1. Tell us about yourself
This is a popular opener for just about any type of interview. It’s meant to be an easy icebreaker, but that doesn’t mean there isn’t a wrong answer. Make sure that your response is relevant to the context of a postdoc interview. Talk about your PhD research or current position and briefly mention the common areas of interest between your past work and this postdoc. You don’t have to get into the details at this point, just give an overview.
2. Why are you interested in this postdoc position?
Explain what drew you to this position. Was it the project, the PI, the lab or something else? Was it on a personal recommendation from one of the PI’s past collaborators? Whatever your reason, be ready to discuss it in detail. For example, if you applied to this postdoc because it’s in a great lab you should also mention some of the lab’s previous work or publications that you are interested in.
3. What areas of our research are you most interested in and why?
Your answer to this question will help the PU determine whether you just want a job or whether you actually want this job. Research the lab beforehand and practice your answer. How does what they do align with your past work or with what you want to work on now?
4. What skills and experience can you bring to this project?
Yes, the PI has read your CV and cover letter, but this question allows you to draw their attention to specific qualifications or skills that might not be obvious. Talk about techniques, skills, and protocols you have used in your past research and how they will be applicable to the postdoc project. This question also allows you to show the PI that you understand the project and what it entails.
5. How would you seek funding for your work?
Even if the position is fully funded, postdocs are still encouraged to apply for external grants and fellowships. Winning grants will add to your CV, reduce your cost to the lab, and set you up to earn bigger grants as a PI. Your answer to this question should show that you are aware of the major funding bodies of the field and region and also mention any past grants you have won.
6. What difficulties would you expect to encounter during this project?
This is another opportunity to show that you understand the proposed project and have given thought to what you would do if you got the job. Be honest about where you see potential difficulties, but more importantly discuss how you would work through them.

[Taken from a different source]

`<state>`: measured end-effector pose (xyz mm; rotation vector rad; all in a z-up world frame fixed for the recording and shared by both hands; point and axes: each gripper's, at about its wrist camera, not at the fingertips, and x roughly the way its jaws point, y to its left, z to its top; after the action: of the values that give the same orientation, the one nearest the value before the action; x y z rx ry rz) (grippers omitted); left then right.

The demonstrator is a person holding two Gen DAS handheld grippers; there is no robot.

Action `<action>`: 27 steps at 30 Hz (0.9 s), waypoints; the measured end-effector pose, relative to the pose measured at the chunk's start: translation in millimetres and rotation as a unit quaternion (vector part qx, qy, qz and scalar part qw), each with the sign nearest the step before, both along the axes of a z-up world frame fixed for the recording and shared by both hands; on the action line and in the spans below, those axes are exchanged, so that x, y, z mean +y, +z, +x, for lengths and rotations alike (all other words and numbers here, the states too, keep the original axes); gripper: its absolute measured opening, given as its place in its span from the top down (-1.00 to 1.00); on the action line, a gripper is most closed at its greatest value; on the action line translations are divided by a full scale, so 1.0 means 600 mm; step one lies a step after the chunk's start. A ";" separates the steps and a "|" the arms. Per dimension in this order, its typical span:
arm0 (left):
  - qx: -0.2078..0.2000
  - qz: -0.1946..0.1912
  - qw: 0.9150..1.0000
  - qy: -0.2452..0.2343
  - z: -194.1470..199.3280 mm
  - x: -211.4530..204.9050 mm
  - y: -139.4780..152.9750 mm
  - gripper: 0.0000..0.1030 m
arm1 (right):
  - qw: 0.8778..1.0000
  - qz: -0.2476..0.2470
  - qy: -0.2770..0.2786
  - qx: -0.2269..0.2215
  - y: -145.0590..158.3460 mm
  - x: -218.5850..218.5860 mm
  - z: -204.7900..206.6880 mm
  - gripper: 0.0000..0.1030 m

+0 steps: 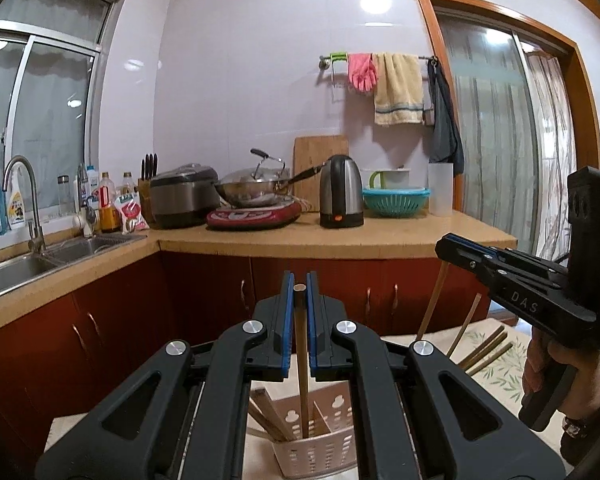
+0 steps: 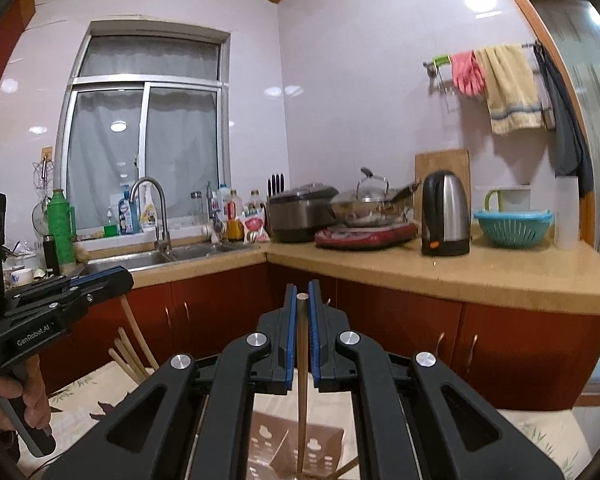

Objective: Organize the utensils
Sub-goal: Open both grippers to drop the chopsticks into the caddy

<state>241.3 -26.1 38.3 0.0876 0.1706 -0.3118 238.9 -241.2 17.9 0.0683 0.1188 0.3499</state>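
Left gripper [image 1: 299, 280] is pinching a wooden chopstick [image 1: 302, 380] near its top end, blue pads pressed onto it; the stick is hanging upright with its lower end already down inside the pink slotted holder [image 1: 320, 452]. Right gripper [image 2: 302, 294] is pinching a second chopstick [image 2: 301, 400] the same way, its tip sitting over or in the holder [image 2: 296, 440]; can't tell which compartment.

Risks, as I'm judging them:
- Both sticks are being held high on a thin shaft, so either could be pivoting or slipping in the pads on release.
- Two grippers are working one small holder, so frames could be clashing, or one stick could be knocking the other.
- Leaning chopsticks [image 1: 266, 420] already in the holder are crowding the slot; a tip catching them could be tipping the light plastic holder.

Around: more loose chopsticks [image 1: 486, 354] are lying on the floral tablecloth [image 1: 504, 368]. Kettle [image 1: 341, 192], wok [image 1: 256, 188] and sink [image 1: 16, 270] on the counter behind are well apart, not obstructing.
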 end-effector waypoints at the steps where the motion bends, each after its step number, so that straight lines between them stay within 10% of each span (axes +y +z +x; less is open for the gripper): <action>1: 0.004 0.000 1.000 0.000 0.002 0.000 -0.005 0.87 | 1.000 -0.001 0.001 0.006 -0.006 0.002 0.002 0.87; 18: 0.047 -0.003 0.999 0.024 0.017 0.016 -0.061 0.87 | 0.999 -0.016 -0.003 0.031 -0.033 0.013 -0.008 0.87; 27: 0.052 -0.003 0.998 0.029 0.015 0.016 -0.066 0.49 | 0.999 -0.024 -0.007 0.041 -0.040 0.016 -0.013 0.87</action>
<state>250.1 -16.5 -1.1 0.0596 0.2750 -0.2586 231.3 -231.6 -5.9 0.0355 0.2088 0.3298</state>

7. Describe a situation where you input made a difference.
As a postdoc, you will be in a more senior position in the lab and will be expected to actively contribute your expertise. Choose an example where your opinion changed the outcome of a project or experiment. Explain how you were able to back up your opinion and how exactly it led to a positive result.
8. Tell us about a time you experienced a setback.
No matter how carefully you plan, no project goes off without a hitch. The PI wants to know that you are a capable problem solver and won’t give up when something goes wrong. Use an example from your PhD research that shows that you have the resourcefulness to overcome setbacks on your own.
9. Why do you hope to gain from the postdoc experience?
This is another way to suss out your motivations for doing a postdoc and understand your career plans. The PI is going to spend years mentoring and training you so they want to know how you will benefit from their guidance. Someone with a clear goal in mind is likely to be more committed to the postdoc project. Explain how the specific skill you will gain in this particular position will help you get your next position.
10. Do you have any questions about the postdoc?
Remember that this interview goes both ways. It is important that you have some questions to ask the PI to show your engagement and the serious consideration you are giving the position. A postdoc is a multiyear position. Think about what is important to you and what would make or break your decision to work with this PI. If you’re not sure what to ask, take a look at our list of 10 questions to ask during a postdoc interview.
The interview is your time to shine, and being prepared will allow you to do just that.